Sobriquets and aphorisms for our troubled era

* Elena “I refuse to recuse” Kagan: the SC justice who argued for Obamacare as solicitor general but sits to declare its consitutionality.

* Words that went viral: #1 of a series, “guys,” for people of any age and gender or role (place?) in society.

* Convenient classification: There are two kinds of people men, those who wear their hats at the dinner table, out or at home, not at a picnic or beach, and those who do not.

Bonus:

Kurt Vonnegut Jr. in Times Lit Supplement 3/9/12 (subscription required):

* His Mother Night is his “funniest” book, says reviewer Thomas Meaney.

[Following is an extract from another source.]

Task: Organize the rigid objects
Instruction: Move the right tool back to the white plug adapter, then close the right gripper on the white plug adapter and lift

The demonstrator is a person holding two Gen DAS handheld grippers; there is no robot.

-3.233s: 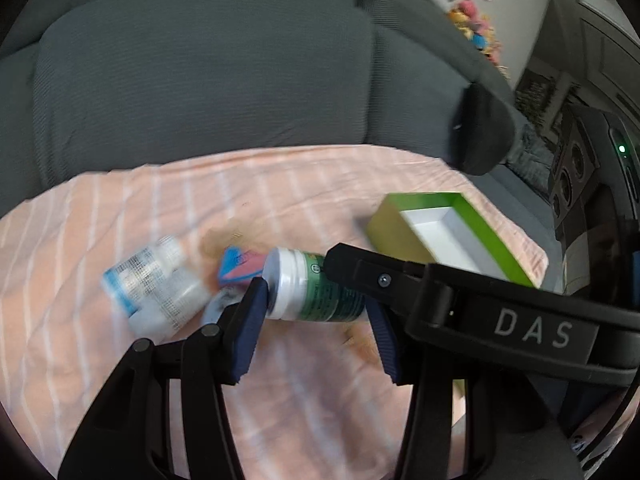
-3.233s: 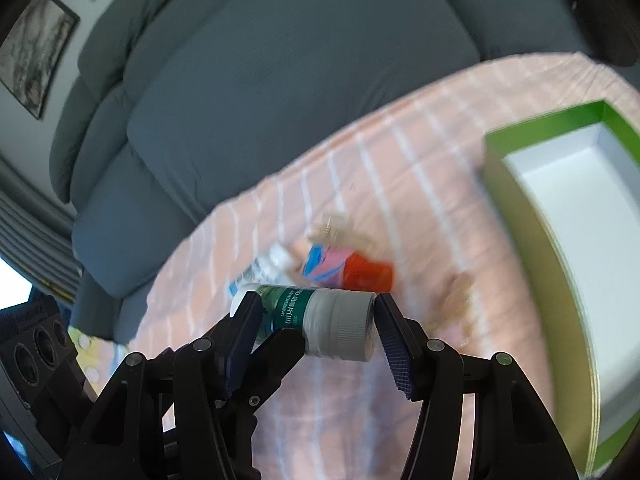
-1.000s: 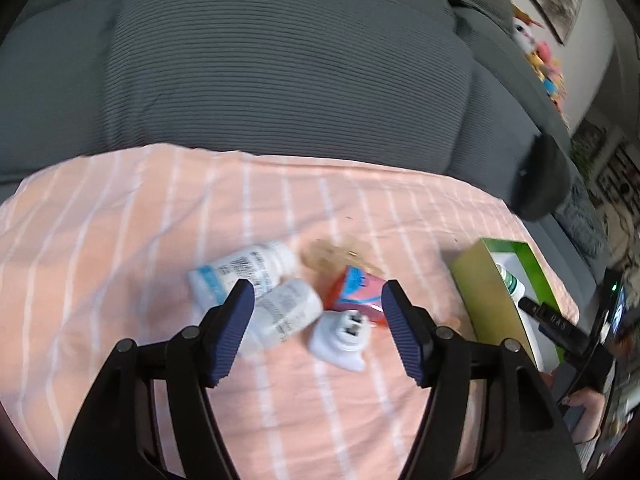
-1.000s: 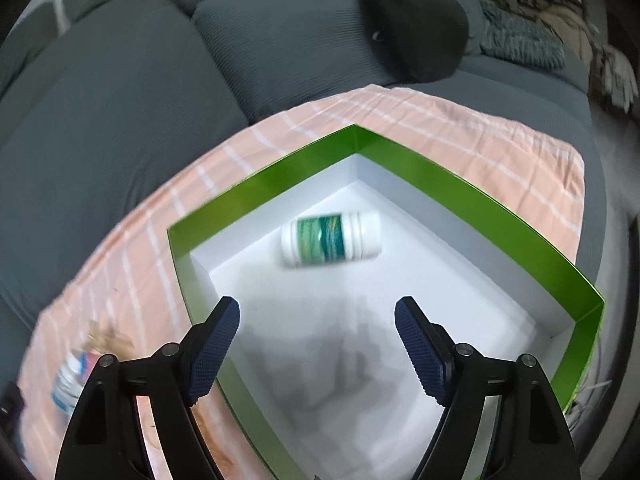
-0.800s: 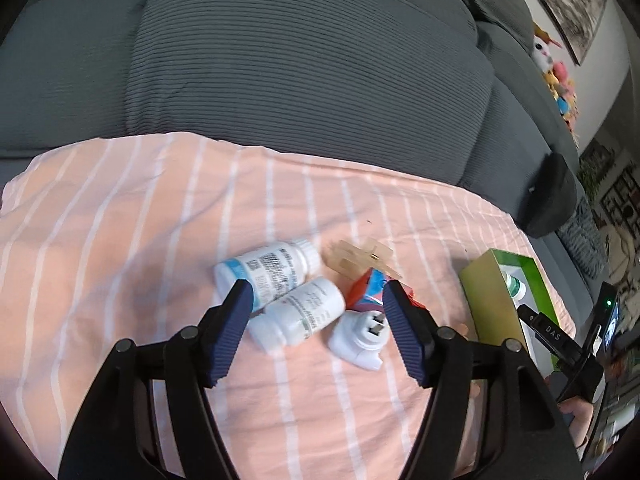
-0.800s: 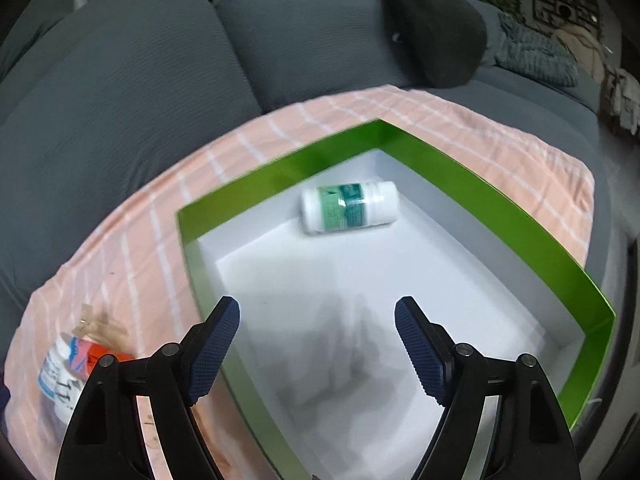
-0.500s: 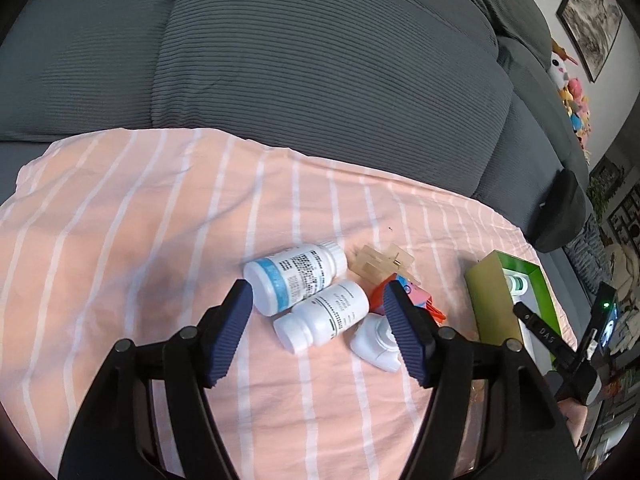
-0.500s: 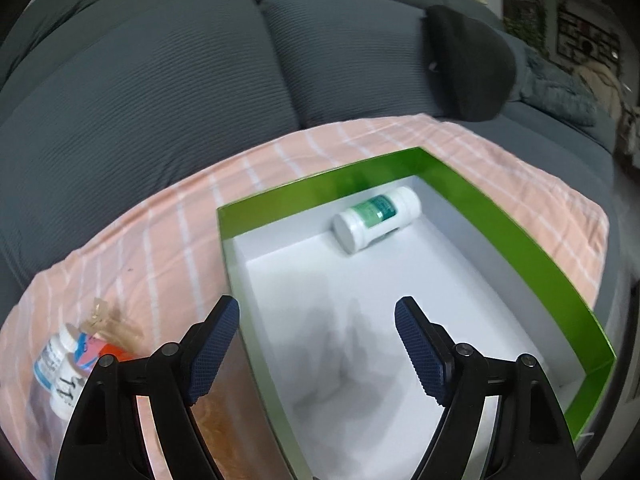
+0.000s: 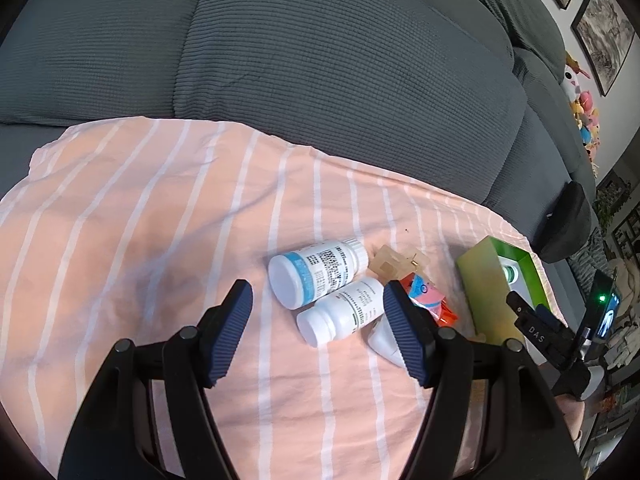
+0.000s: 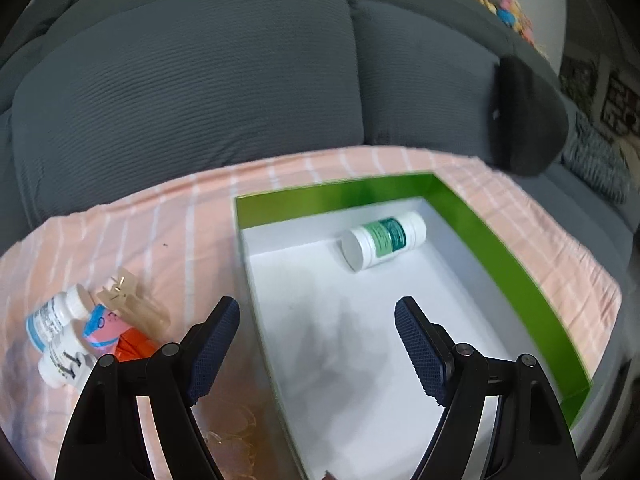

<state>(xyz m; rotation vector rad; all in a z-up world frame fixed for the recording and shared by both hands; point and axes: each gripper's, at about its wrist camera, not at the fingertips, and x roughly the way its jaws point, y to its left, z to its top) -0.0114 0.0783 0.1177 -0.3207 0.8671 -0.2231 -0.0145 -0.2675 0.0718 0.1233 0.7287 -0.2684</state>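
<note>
Green-walled cardboard box (image 10: 500,240) holds one green-labelled white bottle (image 10: 384,240); both hand-held grippers, left (image 9: 316,332) and right (image 10: 318,350), released and empty; next pick likely the blue-labelled white bottle (image 9: 316,276).

A grey ribbed sofa (image 9: 320,60) fills the view from 9 to 2 o'clock, its back cushions bulging above the seat. A peach cloth with white stripes (image 9: 120,248) covers the seat. At 3 o'clock sits a dark round cushion (image 9: 568,220). Framed pictures (image 9: 600,32) hang on the pale wall at 1 o'clock, above a heap of soft toys (image 9: 582,100).
</note>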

* Writing as he did when he did about WW2, he “faced the shibboleth of the Good War” as in the novels and books by Herman Wouk, James Michener, and Andy Rooney.  Not so the grim accounts by Robert Stone, Michael Herr, Tim O’Brien et al.

* Post-Slaughterhouse Five, in which he reached his apogee, he catered to semi-cultists, gave into “posturizing,” says Meaney, who sells him persuasively as a world-class ironist, never deviating in his accounts of the horrors of war, slipping into a “sentimental bog,” as O’Brien does in The Things They Carried.

He did that after Slaughterhouse, when “he began to recycle his gimmicks and [his] sardonic shell started to crack.”

As V. would say, so it goes.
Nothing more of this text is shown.